This witness, who was but a child when the incident had
occurred, clearly recalled the fact that Ebbe Petersen had not decided
to take his wife and daughter with him on the voyage until a few days
before they sailed. They had then invited her, the witness--now a Mrs.
Cantwell--to go with them, but her mother had declined to allow her to
do so. Mrs. Petersen, moreover, according to Mrs. Cantwell, was a woman
of education, who wrote a particularly fine hand. Other papers were
discovered executed at about the same time, signed by Mrs. Petersen with
her full name. It seemed inconceivable that she should have signed any
deed, much less one of so much importance, with her _mark_, and,
moreover, that she should have executed any such deed at all when her
husband was on the spot to convey his own property.
But the strangest fact of all was that the attesting witness to this
extraordinary instrument was H. Huffman Browne! It also appeared to have
been recorded _at his instance_ eleven years after its execution.
In the meantime, however, that is to say, between the sinking of the
_Geiser_ in '88 and the recording of Mary Petersen's supposed deed in
'99, another _equally mysterious_ deed to the same property had been
filed.

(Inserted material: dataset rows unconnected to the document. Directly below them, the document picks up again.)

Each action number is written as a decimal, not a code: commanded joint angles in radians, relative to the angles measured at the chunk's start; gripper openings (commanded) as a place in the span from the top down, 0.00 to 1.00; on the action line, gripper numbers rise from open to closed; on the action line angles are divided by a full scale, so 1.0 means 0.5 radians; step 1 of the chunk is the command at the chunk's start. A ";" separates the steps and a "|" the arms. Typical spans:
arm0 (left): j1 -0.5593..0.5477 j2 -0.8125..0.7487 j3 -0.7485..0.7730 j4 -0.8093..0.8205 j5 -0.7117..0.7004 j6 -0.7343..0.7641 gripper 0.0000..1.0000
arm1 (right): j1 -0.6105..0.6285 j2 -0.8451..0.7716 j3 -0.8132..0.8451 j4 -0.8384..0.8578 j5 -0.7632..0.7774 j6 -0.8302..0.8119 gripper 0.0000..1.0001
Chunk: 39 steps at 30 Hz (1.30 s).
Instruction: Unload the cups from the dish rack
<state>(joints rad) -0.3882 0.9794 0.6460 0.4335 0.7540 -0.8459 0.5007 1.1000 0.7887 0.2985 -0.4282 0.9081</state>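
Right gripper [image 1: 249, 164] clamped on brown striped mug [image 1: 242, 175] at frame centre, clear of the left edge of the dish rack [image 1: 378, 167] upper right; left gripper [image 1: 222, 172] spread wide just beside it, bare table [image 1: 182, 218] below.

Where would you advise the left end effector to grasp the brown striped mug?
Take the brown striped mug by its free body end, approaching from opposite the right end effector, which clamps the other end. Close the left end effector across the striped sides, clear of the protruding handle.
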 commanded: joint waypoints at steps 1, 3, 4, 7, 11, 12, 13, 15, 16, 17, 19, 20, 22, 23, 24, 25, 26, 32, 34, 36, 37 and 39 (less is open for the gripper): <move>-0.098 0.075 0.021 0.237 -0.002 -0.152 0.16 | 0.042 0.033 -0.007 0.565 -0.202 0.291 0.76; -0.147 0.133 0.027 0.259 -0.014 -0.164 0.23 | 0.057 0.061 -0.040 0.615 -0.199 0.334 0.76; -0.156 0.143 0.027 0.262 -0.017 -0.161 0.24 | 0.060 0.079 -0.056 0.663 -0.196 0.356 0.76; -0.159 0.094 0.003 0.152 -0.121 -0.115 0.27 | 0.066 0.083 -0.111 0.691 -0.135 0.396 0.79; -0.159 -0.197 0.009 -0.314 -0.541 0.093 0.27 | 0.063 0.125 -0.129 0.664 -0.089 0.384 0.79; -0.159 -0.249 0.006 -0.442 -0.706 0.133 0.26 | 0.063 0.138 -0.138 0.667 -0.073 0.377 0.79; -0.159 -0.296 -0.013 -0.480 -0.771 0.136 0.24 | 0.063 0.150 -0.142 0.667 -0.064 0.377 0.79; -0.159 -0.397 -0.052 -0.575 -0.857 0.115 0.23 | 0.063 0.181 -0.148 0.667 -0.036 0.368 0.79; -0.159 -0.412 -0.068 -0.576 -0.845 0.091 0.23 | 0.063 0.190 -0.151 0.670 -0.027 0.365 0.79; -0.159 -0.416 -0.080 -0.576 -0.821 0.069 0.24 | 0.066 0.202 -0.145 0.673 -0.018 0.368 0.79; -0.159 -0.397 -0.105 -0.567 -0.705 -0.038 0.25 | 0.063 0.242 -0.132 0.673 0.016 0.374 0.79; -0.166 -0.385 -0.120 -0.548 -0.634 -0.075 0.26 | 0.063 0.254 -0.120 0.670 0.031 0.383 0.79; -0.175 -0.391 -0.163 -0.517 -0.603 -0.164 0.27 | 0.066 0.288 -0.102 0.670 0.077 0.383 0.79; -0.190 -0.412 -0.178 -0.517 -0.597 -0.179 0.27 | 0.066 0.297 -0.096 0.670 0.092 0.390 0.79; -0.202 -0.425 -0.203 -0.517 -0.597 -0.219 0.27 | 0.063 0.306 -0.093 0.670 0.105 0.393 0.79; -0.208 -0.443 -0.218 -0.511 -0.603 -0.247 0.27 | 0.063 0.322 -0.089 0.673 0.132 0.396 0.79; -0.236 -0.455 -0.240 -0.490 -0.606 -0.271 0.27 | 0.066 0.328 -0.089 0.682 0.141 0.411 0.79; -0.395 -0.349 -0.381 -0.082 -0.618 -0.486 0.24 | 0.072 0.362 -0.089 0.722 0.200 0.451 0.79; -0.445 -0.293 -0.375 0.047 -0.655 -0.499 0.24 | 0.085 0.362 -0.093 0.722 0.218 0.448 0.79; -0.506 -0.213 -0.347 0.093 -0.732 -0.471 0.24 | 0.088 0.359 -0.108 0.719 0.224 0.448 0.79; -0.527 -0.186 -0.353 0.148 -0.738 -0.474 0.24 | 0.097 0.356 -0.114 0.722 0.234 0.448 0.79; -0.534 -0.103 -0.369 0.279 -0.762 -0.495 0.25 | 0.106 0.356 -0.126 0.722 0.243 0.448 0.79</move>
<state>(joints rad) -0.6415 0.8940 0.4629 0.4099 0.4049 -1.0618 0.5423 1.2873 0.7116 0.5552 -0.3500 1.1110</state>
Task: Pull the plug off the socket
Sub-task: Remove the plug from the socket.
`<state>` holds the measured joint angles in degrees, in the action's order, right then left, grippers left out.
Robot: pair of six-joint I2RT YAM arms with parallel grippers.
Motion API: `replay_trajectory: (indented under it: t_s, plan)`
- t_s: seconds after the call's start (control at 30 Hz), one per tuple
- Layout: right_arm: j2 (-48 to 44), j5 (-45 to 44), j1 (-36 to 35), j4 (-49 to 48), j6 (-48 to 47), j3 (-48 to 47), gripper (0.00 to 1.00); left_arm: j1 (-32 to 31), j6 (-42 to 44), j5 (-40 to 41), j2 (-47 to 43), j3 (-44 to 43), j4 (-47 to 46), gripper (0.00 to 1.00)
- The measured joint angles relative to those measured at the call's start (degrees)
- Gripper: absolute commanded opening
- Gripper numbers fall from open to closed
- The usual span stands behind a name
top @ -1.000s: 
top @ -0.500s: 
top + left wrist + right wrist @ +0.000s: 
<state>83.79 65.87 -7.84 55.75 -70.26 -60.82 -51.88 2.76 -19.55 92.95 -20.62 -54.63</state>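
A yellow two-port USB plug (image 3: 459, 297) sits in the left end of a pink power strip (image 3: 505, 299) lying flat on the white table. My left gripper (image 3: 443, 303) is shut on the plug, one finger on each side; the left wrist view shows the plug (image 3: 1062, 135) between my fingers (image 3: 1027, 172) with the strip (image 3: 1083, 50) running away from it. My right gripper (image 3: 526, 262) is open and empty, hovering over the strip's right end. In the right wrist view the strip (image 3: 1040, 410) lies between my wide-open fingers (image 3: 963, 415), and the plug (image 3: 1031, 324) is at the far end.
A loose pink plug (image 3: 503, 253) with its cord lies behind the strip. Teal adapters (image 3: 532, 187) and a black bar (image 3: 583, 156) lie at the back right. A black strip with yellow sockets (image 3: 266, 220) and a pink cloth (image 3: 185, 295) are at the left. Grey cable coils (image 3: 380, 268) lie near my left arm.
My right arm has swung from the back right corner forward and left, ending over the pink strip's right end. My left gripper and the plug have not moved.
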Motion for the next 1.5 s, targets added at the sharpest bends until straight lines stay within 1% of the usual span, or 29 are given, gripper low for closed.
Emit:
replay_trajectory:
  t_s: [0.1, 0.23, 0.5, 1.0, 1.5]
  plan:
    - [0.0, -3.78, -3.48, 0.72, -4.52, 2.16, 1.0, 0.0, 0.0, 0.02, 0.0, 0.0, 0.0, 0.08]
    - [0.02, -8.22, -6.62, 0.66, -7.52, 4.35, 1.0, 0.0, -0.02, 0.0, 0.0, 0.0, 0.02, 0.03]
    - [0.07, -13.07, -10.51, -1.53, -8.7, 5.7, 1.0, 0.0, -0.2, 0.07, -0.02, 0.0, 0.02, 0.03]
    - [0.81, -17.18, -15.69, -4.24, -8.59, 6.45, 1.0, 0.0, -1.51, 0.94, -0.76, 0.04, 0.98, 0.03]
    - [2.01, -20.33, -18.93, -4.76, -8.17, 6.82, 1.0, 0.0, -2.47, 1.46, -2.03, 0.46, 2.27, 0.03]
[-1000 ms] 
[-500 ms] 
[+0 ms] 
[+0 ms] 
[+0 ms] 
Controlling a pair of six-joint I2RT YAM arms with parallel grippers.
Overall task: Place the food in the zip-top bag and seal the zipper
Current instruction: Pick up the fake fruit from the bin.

This document, executed and recorded in 1896, purported to convey
part of the Petersen property to a man named John J. Keilly, and was
signed by a person calling himself Charles A. Clark. By a later deed,
executed and signed a few days later, John J. Keilly appeared to have
conveyed the same property to Ignatius F. X. O'Rourke, the very person
to whom Mrs. Petersen had apparently executed her deed in 1888. And H.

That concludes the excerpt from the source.